Code Monkey home page Code Monkey logo

self_explainable_transformerflow's Introduction

Self Explainable Transformers for Flow Cytometry Cell Classification

Official implementation of our work: Towards Self-Explainable Transformers for Cell Classification in Flow Cytometry Data by Florian Kowarsch, Lisa Weijler, Matthias Wödlinger, Michael Reiter, Margarita Maurer-Granofszky, Angela Schumich, Elisa O. Sajaroff, Stefanie Groeneveld-Krentz, Jorge G. Rossi, Leonid Karawajew, Richard Ratei, Michael N. Dworzak

Abstract

Decisions of automated systems in healthcare can have far-reaching consequences such as delayed or incorrect treatment and thus must be explainable and comprehensible for medical experts. This also applies to the field of automated Flow Cytometry (FCM) data analysis. In leukemic cancer therapy, FCM samples are obtained from the patient’s bone marrow to determine the number of remaining leukemic cells. In a manual process, called gating, medical experts draw several polygons among different cell populations on 2D plots in order to hierarchically sub-select and track down cancer cell populations in an FCM sample. Several approaches exist that aim at automating this task. However, predictions of state-of-the-art models for automatic cell-wise classification act as black-boxes and lack the explainability of human-created gating hierarchies. We propose a novel transformer-based approach that classifies cells in FCM data by mimicking the decision process of medical experts. Our network considers all events of a sample at once and predicts the corresponding polygons of the gating hierarchy, thus, producing a verifiable visualization in the same way a human operator does.

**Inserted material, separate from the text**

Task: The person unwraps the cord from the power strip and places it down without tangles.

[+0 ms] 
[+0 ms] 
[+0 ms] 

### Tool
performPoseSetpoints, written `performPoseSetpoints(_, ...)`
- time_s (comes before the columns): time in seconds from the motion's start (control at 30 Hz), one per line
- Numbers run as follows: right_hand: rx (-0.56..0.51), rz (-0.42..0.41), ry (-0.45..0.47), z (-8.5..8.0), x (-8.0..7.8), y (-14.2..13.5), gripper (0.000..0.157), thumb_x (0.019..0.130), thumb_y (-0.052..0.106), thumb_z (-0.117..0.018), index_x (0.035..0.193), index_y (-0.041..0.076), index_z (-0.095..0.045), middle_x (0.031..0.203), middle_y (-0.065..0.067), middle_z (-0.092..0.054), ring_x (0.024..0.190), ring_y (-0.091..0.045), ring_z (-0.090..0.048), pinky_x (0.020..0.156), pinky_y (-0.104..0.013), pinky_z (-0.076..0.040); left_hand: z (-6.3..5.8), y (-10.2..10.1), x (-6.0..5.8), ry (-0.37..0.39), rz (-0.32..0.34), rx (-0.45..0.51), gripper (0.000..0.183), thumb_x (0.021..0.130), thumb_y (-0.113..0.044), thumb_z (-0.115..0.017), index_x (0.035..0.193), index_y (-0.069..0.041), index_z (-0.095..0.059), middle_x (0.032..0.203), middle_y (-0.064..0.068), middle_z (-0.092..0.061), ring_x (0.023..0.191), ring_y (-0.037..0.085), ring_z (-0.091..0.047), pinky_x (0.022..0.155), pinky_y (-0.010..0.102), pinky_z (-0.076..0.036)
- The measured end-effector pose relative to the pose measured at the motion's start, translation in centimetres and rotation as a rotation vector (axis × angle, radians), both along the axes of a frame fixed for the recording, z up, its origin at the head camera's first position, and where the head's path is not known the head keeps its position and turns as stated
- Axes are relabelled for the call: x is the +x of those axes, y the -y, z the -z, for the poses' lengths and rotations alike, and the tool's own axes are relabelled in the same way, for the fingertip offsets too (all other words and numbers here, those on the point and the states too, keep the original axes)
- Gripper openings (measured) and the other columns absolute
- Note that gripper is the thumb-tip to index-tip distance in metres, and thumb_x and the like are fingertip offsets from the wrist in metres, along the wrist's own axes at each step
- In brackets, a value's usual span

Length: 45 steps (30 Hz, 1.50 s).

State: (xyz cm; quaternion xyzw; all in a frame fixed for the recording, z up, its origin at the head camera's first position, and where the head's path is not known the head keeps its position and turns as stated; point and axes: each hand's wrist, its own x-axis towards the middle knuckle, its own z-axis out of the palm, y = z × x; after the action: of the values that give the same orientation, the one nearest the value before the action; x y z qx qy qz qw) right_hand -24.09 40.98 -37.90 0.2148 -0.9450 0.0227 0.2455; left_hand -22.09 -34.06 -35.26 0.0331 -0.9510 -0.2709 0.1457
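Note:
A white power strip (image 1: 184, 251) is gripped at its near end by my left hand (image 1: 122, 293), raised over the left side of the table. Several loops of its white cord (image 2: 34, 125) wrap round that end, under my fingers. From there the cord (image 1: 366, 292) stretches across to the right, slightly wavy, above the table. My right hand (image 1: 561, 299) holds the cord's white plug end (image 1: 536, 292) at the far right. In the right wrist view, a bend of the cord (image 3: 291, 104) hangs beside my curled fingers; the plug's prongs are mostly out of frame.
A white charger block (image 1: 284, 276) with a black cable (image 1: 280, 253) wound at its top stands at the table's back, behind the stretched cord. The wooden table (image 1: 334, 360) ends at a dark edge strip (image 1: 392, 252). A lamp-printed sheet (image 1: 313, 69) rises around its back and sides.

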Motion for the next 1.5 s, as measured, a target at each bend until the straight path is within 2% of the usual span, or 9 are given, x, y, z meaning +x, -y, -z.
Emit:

The proposed model has been evaluated on three publicly available datasets for acute lymphoblastic leukemia (ALL). In experimental comparison, it reaches state-of-the-art performance for automated blast cell identification while providing transparent results and explainable visualizations for human experts.

Installation

All decencies are provided in requirements.txt. Install with:

pip install -r requirements.txt

This repo needs flowmepy to be installed. flowmepy is a python package for fcm data loading. For more information see: https://pypi.org/project/flowmepy/ Install with:

pip install flowmepy

(If you run into issues with newer versions of dependencies check the requirements.txt file. It contains the environment package dependencies at the time of testing)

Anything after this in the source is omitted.